What to work on. Write the data below out exactly as it stands. Do not include the pictures.

##########

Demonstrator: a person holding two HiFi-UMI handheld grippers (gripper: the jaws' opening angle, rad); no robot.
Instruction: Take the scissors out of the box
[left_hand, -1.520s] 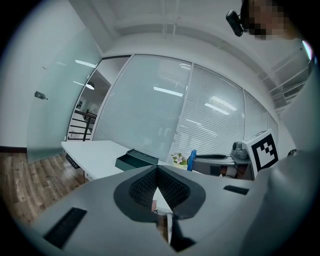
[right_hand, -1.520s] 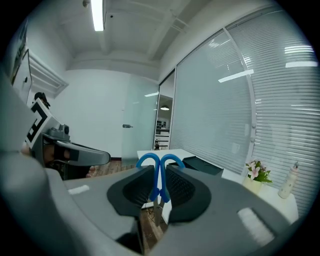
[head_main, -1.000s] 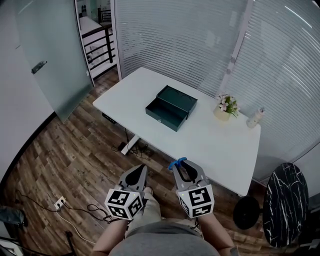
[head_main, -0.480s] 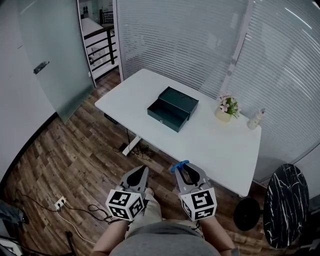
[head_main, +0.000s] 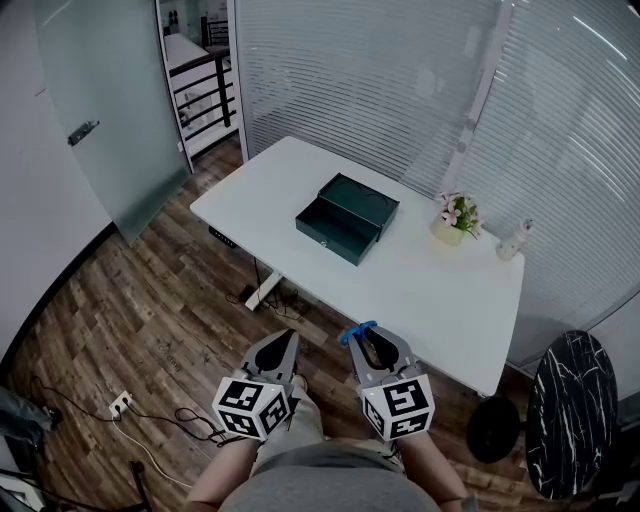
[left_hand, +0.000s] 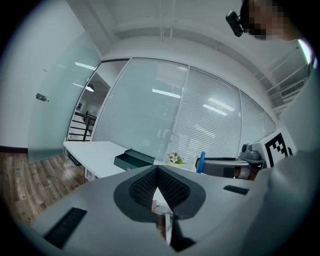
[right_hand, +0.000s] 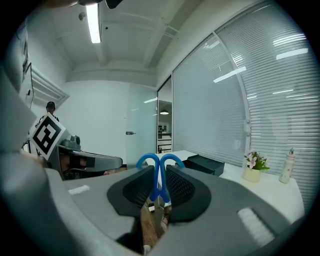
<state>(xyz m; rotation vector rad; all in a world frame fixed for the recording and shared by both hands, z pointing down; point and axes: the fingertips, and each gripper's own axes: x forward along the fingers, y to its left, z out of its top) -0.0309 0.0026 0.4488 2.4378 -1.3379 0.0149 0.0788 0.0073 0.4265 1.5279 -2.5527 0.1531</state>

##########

Solution to the problem.
Demonstrator: a person holding two HiFi-UMI handheld grippers (gripper: the jaws' opening angle, rad); no robot.
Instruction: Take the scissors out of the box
[left_hand, -1.520s] 
[right_hand, -1.520s] 
[head_main, -1.000s] 
[head_main, -0.480s] 
[head_main, +0.000s] 
[left_hand, +0.000s] 
[right_hand, +0.000s] 
<state>(xyz m; rotation vector rad; all in a world frame fixed for the recording and shared by both hands, z pointing down; point and axes: the fingertips, and each gripper's own axes: x forward along the fingers, y to its left, z out of its top) -0.0309 0.0026 0.4488 2.4378 -1.3379 0.0149 0.0788 0.0073 0.4265 1.5279 -2.5527 0.1531</state>

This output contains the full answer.